Databrary is a powerful tool for storing and sharing video data and
documentation with other researchers. With the databraryr
package, it becomes even more powerful. Rather than interact with
Databrary through a web browser, users can write their own code to
download participant data or even specific files.
I wrote databraryr
so that I could better understand how
the site works under the hood, and so that I could streamline my own
analysis and data sharing workflows.
Let’s get started.
Registering
Access to most of the material on Databrary requires prior registration and authorization from an institution. The authorization process requires formal agreement by an institution. But you’ll create an account ID (email) and secure password when you register. Then, when you log in with your new credentials, you’ll select an existing institution (if yours is on the list), a new institution (if yours isn’t), or an existing authorized investigator (if you are a student, postdoc, or collaborator) to request authorization from.
Installation
Development release
- Install the devtools package from CRAN:
install.packages("devtools")
if you have not already done so. - Load
devtools
into your local environment:library(devtools)

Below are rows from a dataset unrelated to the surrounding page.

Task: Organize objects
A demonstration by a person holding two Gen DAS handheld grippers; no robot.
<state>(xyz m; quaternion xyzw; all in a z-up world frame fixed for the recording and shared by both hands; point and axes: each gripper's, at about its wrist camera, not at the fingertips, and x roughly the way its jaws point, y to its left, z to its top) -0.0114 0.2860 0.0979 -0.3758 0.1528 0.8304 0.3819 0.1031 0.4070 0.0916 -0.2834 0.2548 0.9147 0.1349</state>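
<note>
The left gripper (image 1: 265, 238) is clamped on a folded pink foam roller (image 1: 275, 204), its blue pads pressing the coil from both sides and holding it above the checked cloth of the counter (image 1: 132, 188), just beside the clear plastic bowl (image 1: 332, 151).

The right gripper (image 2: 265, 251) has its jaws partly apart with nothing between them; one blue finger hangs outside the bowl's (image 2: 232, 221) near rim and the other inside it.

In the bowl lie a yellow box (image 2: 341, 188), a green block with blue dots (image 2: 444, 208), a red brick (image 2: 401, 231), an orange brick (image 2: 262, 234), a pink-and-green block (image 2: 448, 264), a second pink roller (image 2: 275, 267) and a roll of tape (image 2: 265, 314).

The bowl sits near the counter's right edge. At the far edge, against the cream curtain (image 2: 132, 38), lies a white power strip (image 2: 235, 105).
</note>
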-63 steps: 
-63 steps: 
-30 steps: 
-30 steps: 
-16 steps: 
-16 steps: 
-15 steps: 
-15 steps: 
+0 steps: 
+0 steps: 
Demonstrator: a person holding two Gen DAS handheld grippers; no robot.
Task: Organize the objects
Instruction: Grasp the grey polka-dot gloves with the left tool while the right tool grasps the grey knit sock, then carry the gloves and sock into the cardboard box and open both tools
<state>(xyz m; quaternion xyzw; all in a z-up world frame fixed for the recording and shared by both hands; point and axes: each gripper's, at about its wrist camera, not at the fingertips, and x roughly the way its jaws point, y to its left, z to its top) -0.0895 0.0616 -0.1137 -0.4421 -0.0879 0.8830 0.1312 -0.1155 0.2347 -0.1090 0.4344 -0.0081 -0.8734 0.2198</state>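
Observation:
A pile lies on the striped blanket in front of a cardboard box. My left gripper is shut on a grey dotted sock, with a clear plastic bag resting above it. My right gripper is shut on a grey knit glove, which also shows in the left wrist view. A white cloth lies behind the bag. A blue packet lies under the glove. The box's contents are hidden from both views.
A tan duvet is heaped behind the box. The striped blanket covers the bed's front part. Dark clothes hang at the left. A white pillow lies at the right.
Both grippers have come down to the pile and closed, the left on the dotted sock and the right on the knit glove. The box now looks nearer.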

. - Install the databraryr package via
install_github("databrary/databraryr")
. Required dependencies will be installed at this time.
First steps (while you await authorization)
But even before formal authorization is complete, a user can access the public materials on Databrary. For this vignette, we’ll assume you fall into this category.
Once you’ve installed the package following one of the above routes, it’s a good idea to check that your installation worked by loading it into your local workspace.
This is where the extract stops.